Tax Planning Strategies to Lower Your Taxes
Taxes are one of the biggest expenses you may face in your lifetime, and they are an important component of any financial plan. However, they are also a complex area of finance that can be difficult to understand. That is why it is important to work with a trusted advisor who can help you identify and implement strategies that will reduce your taxes, save you money, and prepare for the future. Find out for further details right here
https://www.wealthability.com/blog/tax-articles/top-10-tax-planning-strategies/.
The End of the Year is a Perfect Time to Review Your Taxes
Every year, tax laws change and that can make it challenging for individuals and business owners to determine how their tax situation will change. The best way to deal with these changes is to take a proactive approach. Learn more about tax advisor, go here
wealthability.com.
Consider working with a wealth management advisor to perform an income tax projection to see where you stand. This will help you determine if there are any surprises ahead of the year that you will want to address before it is too late. Take a look at this link
https://en.wikipedia.org/wiki/Tax_advisor for more information.
The projection will also allow you to make adjustments to withholding and estimated tax payments that can eliminate or reduce penalties or postpone the payment of taxes if possible, thereby reducing your overall tax bill.
Another benefit of making a projection is that it can be used to determine whether you should itemize deductions or choose the standard deduction instead. The standard deduction increased in 2017, so many people who once itemized may be better off choosing the standard deduction and saving more money.
Cash-basis tax planning is a technique that involves holding off sales until the next year to lower taxable income. This can be done by crop farmers who hold off grain until harvest or by cattle breeders who keep cattle in their herds for several days or weeks until they are ready to sell them.
This can help businesses save on their tax liability by allowing them to defer payment of a taxable income until the year after the tax is due, and enables them to shift deductible expenses and/or revenue into different tax years. The company can also use a net operating loss carryforward that is due to expire in the current tax year to offset the taxable gain on the sale of the machine that generated the loss, and thus, lower their tax burden.

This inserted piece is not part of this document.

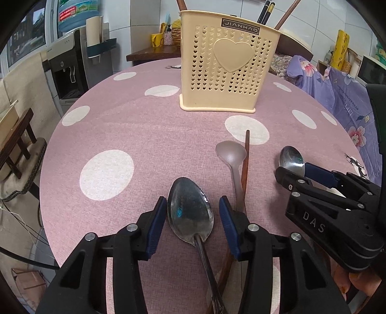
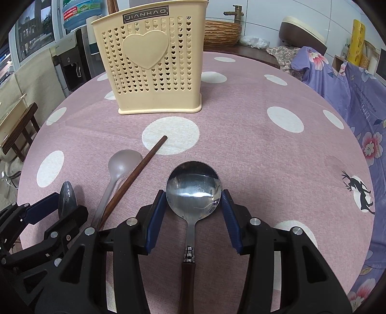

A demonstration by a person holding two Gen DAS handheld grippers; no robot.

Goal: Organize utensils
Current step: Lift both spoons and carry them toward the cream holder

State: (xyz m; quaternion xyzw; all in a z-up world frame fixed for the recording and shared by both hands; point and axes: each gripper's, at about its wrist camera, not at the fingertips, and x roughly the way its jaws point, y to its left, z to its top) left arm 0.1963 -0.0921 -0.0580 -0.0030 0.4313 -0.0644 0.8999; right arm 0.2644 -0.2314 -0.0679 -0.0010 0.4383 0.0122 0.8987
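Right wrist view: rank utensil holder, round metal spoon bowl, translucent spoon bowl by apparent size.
1. Utensil holder, largest by far.
2. Round metal spoon bowl.
3. Translucent spoon bowl, smallest.
The metal spoon lies nearer the camera, so the true order of 2 and 3 is unsure.

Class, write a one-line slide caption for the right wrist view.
Right hand-held gripper straddles a round metal spoon before the cream utensil holder.

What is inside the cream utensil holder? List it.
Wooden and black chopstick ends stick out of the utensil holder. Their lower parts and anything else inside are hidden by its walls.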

The long-term goal of this type of tax planning is to reduce the amount of taxable income for an entity, which will help create a more positive cash flow and increase revenue for the company, thereby boosting its growth and profitability. This is a strategy that is useful for both small and large businesses, and can be applied to individual taxpayers as well.

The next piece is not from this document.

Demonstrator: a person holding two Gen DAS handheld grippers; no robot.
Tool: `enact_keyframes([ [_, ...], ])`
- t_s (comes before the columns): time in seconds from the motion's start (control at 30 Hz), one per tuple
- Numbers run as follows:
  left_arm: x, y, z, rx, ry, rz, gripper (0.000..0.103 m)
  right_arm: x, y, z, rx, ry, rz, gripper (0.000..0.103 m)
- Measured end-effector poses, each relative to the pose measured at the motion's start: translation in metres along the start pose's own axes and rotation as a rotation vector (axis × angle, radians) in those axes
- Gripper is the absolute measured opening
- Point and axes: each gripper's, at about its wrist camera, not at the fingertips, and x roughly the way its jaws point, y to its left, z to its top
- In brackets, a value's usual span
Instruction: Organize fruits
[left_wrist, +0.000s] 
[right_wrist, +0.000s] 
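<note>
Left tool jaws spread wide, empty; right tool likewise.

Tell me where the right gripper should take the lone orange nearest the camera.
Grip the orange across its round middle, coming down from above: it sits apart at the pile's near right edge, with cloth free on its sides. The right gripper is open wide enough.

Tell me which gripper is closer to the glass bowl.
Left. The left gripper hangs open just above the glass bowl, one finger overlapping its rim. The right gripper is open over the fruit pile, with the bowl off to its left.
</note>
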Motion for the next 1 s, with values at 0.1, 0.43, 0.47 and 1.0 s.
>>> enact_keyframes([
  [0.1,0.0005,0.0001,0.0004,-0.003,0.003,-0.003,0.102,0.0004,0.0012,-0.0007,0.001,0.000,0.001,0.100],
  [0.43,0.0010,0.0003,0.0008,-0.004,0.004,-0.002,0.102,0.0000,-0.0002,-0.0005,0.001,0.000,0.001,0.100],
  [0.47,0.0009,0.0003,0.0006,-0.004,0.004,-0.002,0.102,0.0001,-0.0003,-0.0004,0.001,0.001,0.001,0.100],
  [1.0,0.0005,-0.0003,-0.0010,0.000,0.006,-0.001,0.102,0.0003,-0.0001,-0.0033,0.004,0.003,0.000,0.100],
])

Restricting the Accrual of Profits and Losses
Reducing a business’s taxable income is not only good for the bottom line, but it can also be beneficial to the health of the company in terms of its reputation and its competitiveness within the market. The following are some common tax planning techniques that can be used to achieve this goal:
Using the Value of an Asset as a Tax Credit
A good example of this is the use of a net operating loss carryforward to offset taxable gains on a sale. Entwhistle Electric, a manufacturing firm in Colorado, for example, uses this approach to reduce its tax burden.